All three requirements of the zone valve location mentioned above are for the safety of the individual who would be controlling the valves. If an intervening wall is used, it may be either opaque or not, however it must be constructed with a one-hour fire rating.
The challenge that engineers often face in a largely open patient care area is that there are few walls that will accommodate the zone valves. Adjacent spaces outside these patient care areas may not be suitable for the installation of a zone valve. An example of this would be a patient waiting area. In this situation, an intervening wall in the patient area would be required.
A common strategy used by designers to design the required intervening walls while still maintaining the functional layout of a larger space is to construct a partial wall or “wing wall.” These wing walls can be constructed with glass that allows the line-of-sight to be maintained across a large space. This seems like an effective solution, however there are a few items to consider when using this design.
First, it is important to consider how the medical gas piping can be installed with the window and the height of the zone valve must also be properly coordinated. The height of the valves is dictated by NFPA 99 where it is mentioned that the zone valves “Must be readily operable from a standing position.” This creates a challenge during construction to properly install the medical gas piping while maintaining the height of the zone valves and a glass opening in the wall.
Second, when locating these zone valves, the intervening wall must be fire rated to protect the operator of the valves. In a wing wall with a glass element, the glass must be fire rated and installed with a UL listed installation. This can be much more costly to the owner of the facility and there are limited products available when compared to a nonfire rated material.

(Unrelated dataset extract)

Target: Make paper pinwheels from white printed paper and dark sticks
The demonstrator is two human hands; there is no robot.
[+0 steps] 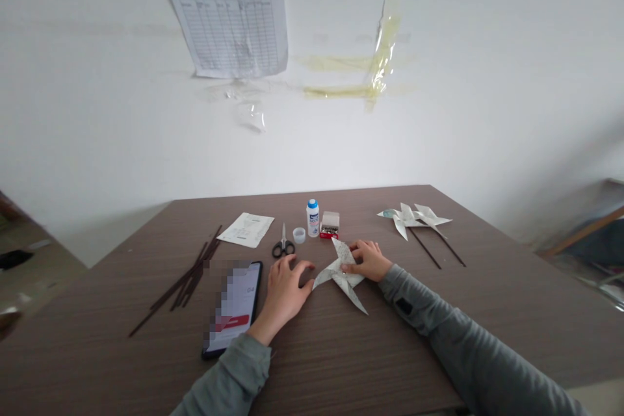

Ultimately, the installation of zone valves in an intervening wall is crucial for the protection of the patient and medical staff. Although it can be challenging, when carefully planned by the design team and owner, a space can function properly and meet the intent of the code.
The design of health care facilities offers many challenges for the design team and owner of the facility. Adherence to codes and standards such as NFPA 99 will help to ensure the design is safe for all occupants. Some code requirements may be difficult to apply, but with a proper understanding and heightened communication between the design team and owner, Successful design can be achieved.